Pricing Depends on negotiation According to the bids placed
Pros Publishers can sell at a premium price because they set the price. The price is set automatically according to the bidding process.
Cons There is little transparency about where the ad is served and who is the buyer. Publishers may not get a premium price for their inventory.

Tips to Increase your Ad Revenue

Publishers need to develop a programmatic ad strategy that aligns with the overall sales strategy. The most important point is ensuring the quality of the inventory so it doesn’t get categorized as remnant inventory.

Publishers can follow some tips to increase the advertising revenue of a website. Let’s review a couple of them:

CPM advertising

In Cost-Per-Mille advertising, you get paid per thousand impressions of an ad. Publishers can use this method to set the prices they want to get for their ad impressions. This method works best when you have high traffic and a targeted audience.

PPC Advertising

Another popular method is Pay-Per-Click. With PPC ads, you get paid every time a user clicks on an ad served on your site. You can increase your revenue as a publisher with PPC by using an ad network like CodeFuel. An ad network will give you the control and information to maximize the revenue for the ads on your website.

Join affiliate marketing

You can also advertise and promote products for third parties on your website. You get paid every time a customer clicks on the link or makes a purchase through your site. This method can be combined with other advertising methods.
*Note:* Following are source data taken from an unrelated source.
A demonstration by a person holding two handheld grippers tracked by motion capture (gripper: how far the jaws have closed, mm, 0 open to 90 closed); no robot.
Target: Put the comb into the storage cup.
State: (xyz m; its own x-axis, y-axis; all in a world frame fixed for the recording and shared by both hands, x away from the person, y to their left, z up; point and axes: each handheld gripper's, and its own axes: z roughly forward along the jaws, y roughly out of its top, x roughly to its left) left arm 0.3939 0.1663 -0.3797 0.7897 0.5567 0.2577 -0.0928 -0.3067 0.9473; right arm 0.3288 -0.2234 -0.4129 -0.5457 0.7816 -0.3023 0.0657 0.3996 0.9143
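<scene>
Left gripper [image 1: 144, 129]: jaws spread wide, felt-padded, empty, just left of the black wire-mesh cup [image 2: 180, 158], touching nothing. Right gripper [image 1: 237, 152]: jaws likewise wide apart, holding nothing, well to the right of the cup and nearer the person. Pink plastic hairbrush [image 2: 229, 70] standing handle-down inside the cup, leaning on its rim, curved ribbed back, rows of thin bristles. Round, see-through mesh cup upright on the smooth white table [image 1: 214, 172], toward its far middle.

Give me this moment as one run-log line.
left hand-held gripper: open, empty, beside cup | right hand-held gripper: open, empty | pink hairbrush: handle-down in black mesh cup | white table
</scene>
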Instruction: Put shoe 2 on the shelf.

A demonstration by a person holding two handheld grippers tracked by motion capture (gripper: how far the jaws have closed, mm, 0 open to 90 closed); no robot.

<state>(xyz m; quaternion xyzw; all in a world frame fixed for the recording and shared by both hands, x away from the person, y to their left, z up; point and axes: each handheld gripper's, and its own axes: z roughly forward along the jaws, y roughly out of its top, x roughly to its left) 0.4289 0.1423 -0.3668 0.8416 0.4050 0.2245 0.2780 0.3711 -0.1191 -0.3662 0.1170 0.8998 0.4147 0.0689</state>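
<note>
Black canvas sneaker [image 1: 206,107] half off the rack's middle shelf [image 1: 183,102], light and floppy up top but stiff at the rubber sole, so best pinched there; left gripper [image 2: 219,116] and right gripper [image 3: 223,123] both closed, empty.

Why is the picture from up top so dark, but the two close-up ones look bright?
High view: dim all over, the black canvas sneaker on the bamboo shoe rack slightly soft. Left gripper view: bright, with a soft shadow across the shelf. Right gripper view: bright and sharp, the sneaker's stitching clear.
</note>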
If you want to know more about ad revenue, check Ad Revenue: What Is and How to Increase it?  

Maximize your ad revenue with CodeFuel

Codefuel is a complete monetization platform that enables publishers to maximize their ad revenue through intent-based ads.
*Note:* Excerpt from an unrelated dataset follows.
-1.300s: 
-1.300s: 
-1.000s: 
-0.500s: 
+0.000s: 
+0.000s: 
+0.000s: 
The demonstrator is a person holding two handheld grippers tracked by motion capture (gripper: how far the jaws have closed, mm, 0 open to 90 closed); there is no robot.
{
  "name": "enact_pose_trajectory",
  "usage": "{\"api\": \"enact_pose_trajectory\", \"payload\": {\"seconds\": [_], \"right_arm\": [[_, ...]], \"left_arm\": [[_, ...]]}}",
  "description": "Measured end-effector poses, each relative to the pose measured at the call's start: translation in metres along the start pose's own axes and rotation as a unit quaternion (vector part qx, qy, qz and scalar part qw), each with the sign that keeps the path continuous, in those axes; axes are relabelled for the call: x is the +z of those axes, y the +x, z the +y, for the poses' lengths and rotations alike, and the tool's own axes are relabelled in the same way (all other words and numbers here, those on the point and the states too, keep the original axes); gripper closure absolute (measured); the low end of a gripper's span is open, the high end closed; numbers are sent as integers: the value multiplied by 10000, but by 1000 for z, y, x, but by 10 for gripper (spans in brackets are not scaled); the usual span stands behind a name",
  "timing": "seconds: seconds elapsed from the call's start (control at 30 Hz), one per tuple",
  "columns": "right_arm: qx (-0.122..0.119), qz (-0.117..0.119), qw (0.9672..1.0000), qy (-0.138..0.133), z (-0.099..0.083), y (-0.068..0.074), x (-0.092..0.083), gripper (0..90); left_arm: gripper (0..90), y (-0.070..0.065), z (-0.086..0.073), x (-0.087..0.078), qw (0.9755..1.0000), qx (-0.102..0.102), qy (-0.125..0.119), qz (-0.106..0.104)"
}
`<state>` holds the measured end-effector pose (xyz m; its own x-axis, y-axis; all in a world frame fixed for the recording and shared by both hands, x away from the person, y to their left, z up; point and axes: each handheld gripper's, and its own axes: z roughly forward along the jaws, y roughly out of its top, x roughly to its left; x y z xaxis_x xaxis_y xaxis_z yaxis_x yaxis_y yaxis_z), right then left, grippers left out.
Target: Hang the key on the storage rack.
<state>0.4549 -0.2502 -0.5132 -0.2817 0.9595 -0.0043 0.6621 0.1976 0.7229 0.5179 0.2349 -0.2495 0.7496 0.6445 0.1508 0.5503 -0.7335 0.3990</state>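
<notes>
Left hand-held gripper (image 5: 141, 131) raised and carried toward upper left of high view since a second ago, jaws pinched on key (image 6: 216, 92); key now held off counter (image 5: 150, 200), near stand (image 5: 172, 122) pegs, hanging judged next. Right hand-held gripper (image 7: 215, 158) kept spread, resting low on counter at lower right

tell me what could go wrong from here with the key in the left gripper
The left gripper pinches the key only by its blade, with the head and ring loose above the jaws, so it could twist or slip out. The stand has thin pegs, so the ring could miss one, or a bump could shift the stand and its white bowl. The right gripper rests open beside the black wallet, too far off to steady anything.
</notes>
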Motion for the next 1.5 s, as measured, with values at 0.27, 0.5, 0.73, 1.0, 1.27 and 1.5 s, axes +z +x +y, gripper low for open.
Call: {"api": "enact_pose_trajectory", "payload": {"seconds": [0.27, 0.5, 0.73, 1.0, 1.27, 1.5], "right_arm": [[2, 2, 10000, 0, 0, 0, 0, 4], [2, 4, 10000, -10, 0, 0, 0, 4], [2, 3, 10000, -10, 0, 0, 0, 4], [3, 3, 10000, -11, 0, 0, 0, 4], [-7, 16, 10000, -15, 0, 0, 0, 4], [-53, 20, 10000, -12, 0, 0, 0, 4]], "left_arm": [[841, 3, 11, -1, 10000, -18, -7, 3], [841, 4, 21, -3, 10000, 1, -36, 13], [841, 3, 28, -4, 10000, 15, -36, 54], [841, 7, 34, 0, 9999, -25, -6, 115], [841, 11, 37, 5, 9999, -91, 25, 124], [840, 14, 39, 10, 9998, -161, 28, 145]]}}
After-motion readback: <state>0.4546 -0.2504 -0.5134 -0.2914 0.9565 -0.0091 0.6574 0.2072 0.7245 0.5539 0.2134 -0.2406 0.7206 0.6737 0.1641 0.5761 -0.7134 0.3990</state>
CodeFuel ad network enables publishers to generate higher revenue with text, display, and search ads. Tap into the broad reach of. premium search vendors while enriching the user experience. The CodeFuel Hub enables publishers to manage and optimize traffic with real-time data enhancing the value of their impressions. Learn more about how to increase your ad revenue with CodeFuel by contacting us. 

What is The Future of Media Trading

In its beginnings, media trading was conducted almost entirely on a managed basis. Later, vendors implemented self-serving platforms. The issue with programmatic advertising tools is that in reality, the user needs to choose their target audience, the budget, and other aspects of ad campaign optimization. With marketers using over 30 tools regularly, this can be a hassle and lead to inefficiencies.

New media platforms need to address several challenges:

User experience is king: Enhancing the user experience is key for a successful interaction between publishers and advertisers.

Mobile friendly: users need to manage the media platform across devices.

Transparency and clear information: buyers and suppliers need clear information about what is happening with the real-time bidding.  Buyers need to know where the ads will appear to optimize the campaign.

More Business Intelligence: new platforms use AI to target the audiences at the end-user level. The software will understand the target user’s intent, behavior, and preferences.

Final Thoughts

Publishers and advertisers cannot go blind when using media trading platforms. Programmatic platforms must provide a high-targeted user experience while maximizing revenue through transparency.